The National experienced many of the above stresses during 2018. Most of those stresses, though, remained hidden to members and guests who played more than a combined 35,000 rounds on the courses.

“We never saw large amounts of turf stress on the greens,” Roberts says. “We were very proactive, understanding we did not have a spring and then we went onto a lot of heat stress. Knowing we had a strong plant protectant program, we looked at the controllables. We raised the mowing height, we changed the frequency of mowing. If we had to skip a day of mowing and roll a day, or decrease how much we rolled and mowed, we did that. It was important to communicate to the memberships the conditions on the golf course and why we were backing off and what we were experiencing so they understood what was going on. They were all very supportive.”

Late in the season, Kleffner toured the course with Roberts. He left The National impressed with the turf quality and satisfied with the results he helped Roberts and his team achieve, despite enormous challenges.

“The people we deal with make such huge sacrifices throughout the growing season,” Kleffner says. “It’s a huge dedication to spend time away from their family and away from doing so many other things.

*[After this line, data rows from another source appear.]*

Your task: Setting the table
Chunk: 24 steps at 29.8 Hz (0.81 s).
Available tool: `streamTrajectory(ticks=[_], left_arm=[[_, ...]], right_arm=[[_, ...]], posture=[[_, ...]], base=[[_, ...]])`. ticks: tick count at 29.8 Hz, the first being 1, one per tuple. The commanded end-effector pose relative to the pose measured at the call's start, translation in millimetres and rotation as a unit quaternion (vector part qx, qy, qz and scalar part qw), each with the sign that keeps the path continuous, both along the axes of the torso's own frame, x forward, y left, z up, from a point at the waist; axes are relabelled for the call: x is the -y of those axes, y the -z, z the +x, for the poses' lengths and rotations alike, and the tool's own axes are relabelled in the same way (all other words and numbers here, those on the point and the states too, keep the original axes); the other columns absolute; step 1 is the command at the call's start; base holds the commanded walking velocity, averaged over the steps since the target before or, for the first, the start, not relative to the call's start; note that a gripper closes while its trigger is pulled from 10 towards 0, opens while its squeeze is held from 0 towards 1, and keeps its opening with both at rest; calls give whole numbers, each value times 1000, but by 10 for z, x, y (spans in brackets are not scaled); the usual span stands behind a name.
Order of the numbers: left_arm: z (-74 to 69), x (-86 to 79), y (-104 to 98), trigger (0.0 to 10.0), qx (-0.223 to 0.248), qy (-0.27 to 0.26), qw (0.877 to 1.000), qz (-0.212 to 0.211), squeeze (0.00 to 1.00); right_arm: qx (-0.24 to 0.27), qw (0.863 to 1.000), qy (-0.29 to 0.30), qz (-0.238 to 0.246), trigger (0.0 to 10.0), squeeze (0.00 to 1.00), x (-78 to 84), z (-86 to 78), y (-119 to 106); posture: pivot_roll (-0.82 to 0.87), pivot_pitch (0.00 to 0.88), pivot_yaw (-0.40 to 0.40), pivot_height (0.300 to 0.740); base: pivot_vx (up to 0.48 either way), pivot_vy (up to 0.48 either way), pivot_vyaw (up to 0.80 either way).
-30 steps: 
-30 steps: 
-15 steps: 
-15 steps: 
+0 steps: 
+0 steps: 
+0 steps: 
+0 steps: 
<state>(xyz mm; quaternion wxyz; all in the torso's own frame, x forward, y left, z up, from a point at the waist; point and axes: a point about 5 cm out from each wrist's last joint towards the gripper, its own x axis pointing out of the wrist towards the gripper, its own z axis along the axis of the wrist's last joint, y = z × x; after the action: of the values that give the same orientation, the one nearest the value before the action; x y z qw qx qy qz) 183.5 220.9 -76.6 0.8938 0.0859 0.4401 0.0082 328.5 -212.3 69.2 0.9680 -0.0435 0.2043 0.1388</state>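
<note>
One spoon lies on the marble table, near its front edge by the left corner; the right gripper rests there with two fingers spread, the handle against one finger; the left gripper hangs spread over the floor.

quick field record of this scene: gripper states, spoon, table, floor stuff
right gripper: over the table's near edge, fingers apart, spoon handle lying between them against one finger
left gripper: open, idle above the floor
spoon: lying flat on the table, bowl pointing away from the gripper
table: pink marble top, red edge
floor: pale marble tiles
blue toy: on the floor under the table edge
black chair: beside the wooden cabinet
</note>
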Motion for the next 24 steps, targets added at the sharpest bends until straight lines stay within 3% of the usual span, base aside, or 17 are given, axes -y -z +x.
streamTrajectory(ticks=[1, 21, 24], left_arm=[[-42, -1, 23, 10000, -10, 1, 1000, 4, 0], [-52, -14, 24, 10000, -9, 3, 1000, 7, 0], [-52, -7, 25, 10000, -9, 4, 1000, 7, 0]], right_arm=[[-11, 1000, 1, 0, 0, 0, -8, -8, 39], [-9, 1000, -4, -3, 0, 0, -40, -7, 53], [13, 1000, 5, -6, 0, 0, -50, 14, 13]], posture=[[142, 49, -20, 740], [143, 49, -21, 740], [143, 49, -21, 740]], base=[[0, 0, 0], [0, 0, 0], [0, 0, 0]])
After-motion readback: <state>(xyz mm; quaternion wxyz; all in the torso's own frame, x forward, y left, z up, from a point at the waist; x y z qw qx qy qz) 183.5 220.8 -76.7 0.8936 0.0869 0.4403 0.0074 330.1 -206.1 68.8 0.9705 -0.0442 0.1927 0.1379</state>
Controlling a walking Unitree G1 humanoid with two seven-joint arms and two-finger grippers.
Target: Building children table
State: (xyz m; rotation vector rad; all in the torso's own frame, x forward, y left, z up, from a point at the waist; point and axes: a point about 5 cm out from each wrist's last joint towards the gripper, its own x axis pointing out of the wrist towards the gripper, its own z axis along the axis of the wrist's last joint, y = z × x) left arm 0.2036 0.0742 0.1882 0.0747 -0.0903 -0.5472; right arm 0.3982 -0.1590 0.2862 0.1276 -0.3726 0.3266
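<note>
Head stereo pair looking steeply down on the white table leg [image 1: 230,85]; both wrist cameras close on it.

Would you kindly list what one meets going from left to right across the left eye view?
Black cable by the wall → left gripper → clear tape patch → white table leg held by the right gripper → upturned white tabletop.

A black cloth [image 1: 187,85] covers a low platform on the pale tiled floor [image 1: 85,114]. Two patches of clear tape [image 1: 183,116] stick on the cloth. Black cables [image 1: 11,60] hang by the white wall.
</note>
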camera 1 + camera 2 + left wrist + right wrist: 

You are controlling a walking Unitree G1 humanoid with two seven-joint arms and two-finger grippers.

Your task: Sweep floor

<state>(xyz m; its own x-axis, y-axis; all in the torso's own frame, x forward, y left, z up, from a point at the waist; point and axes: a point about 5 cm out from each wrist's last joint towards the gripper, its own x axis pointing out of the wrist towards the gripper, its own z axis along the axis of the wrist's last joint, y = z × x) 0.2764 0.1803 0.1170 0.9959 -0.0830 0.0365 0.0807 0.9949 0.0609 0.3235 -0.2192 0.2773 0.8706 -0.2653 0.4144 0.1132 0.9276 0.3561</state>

They are just trying to get through the year. If there’s anything I can do to help these guys just sleep a little bit better at night, I’m all for it. Being in this industry, we have all been there at some point. You feel for everybody. You just want to do whatever you can do to help them get through it.”

Seeing his plan work – and seeing his family more often – revitalized Roberts. Jack turned three in January and more visits to the course to watch Ellie chase geese are likely in 2019. There’s also optimism the lakes will appear refreshing rather than exhausting.

“There are averages for a reason, but we have to be ready for whatever comes our way,” Roberts says. “It comes down to planning and making sure we have plans in place and we’re ready to communicate whatever weather we experience in 2019.”